Open Access
Erman Munir , Nunuk Priyani, Dwi Suryanto, and Zulfatun Naimah
Laboratory of Microbiology, Department of Biology, Faculty of Mathematics and Natural Sciences, University of Sumatera Utara, Jl Bioteknologi No. 1 Medan 20155 Indonesia.
J Pure Appl Microbiol. 2017;11(2):669-675 | © The Author(s). 2017
Received: 24/01/2017 | Accepted: 12/03/2017 | Published: 30/06/2017

Wastewater of textile industry is considered as toxic waste containing various dyes and chemicals that makes it recalcitrants. Decolorization of wastewater of the industry was conducted in our laboratorium using fungi isolated from a local forest of North Sumatera.

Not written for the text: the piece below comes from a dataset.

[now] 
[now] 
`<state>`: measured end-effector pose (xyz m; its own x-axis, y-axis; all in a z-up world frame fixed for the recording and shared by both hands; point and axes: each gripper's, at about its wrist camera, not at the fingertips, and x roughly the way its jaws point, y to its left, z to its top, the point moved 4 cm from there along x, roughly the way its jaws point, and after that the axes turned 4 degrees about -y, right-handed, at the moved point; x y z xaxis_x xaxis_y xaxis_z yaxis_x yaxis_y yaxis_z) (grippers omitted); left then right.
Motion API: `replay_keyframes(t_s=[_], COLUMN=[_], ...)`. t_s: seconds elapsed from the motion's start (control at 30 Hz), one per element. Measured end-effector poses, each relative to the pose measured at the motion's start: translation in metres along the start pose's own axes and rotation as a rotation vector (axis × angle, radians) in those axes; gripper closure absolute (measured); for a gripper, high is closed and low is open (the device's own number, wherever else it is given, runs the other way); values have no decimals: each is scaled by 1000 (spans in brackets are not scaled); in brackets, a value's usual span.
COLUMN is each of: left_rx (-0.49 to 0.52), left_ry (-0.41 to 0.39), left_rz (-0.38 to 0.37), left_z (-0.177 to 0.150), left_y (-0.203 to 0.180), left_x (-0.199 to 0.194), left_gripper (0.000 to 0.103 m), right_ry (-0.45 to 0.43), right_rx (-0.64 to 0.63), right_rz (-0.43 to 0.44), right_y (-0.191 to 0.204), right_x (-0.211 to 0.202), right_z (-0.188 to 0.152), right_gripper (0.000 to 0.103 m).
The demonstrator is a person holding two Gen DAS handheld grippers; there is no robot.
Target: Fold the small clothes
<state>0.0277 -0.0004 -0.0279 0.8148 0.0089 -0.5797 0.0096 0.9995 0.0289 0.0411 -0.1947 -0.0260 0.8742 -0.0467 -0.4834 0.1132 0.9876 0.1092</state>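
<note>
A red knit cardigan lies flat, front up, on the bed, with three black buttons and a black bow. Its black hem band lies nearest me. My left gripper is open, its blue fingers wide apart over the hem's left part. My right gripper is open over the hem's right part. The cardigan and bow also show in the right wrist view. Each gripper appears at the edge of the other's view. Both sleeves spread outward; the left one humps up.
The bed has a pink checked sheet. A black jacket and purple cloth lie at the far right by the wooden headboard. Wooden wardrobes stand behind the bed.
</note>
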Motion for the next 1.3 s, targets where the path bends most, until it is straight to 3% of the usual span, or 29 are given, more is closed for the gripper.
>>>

Six potential isolates, previously screened for the ability to grow in plate media containing 100% of wastewater, were used for the study in a liquid culture condition. The results show that all tested isolates grew. The growth response of isolates cultured in a media supplemeted with 1% glucose was about two to three times higher than that of cultures without glucose. In the first culture, the fungi grew on the surface of the media however in the latter experiment, it concentrated on the bottom of culture flask for all of tested isolates. Decolorization analysis shows that all isolates were able to decolorize the wastewater. The cultures supplemented with glucose decolorized wastewater from 20% to 46%, while cultures without glucose did much higher about 56% to 92%. Furthermore, a microscopic analysis shows that dyes molecules in the wastewater were absorbed to fungal mycelia. The findings show that extraceluler molecules existed on the surface of fungal mycelia play an important role in the absorption of dye molecules.


Decolorization, Fungal biomass, Mycelial absorption of dyes, wastewater of textile industry.


The textile industry is one of important sectors in many countries including Indonesia. The industry uses a lot of water and generates a huge volume of highly polluted effluents including metals and color materials. Hessel et al. (2007) states that color is noticeable at a dye concentration of 1 mg/L and an average concentration of 300 mg/L has been reported in effluents from textile manufacturing processes. During the dyeing processes, 2-60% of the initial used dyes are lost in the effluents. Nilsson et al. (1993); Somasiri et al. (2008); Haroun and Idris (2009) prove that coloured wastewater from the textile industries is one of the most obvious indicators of water pollution. The presence of dyes in water bodies even in a small amount reduces the sunlight penetration into deeper layers inhibiting photosynthetic activities of aquatic flora and decreasing the amount of dissolved oxygen in the water which causes detrimental effects on aquatic flora and fauna. Furthermore, dyes are resistant to degradation when discharged into the environment. And, these dyes are mutagenic and carcinogenic to living creatures.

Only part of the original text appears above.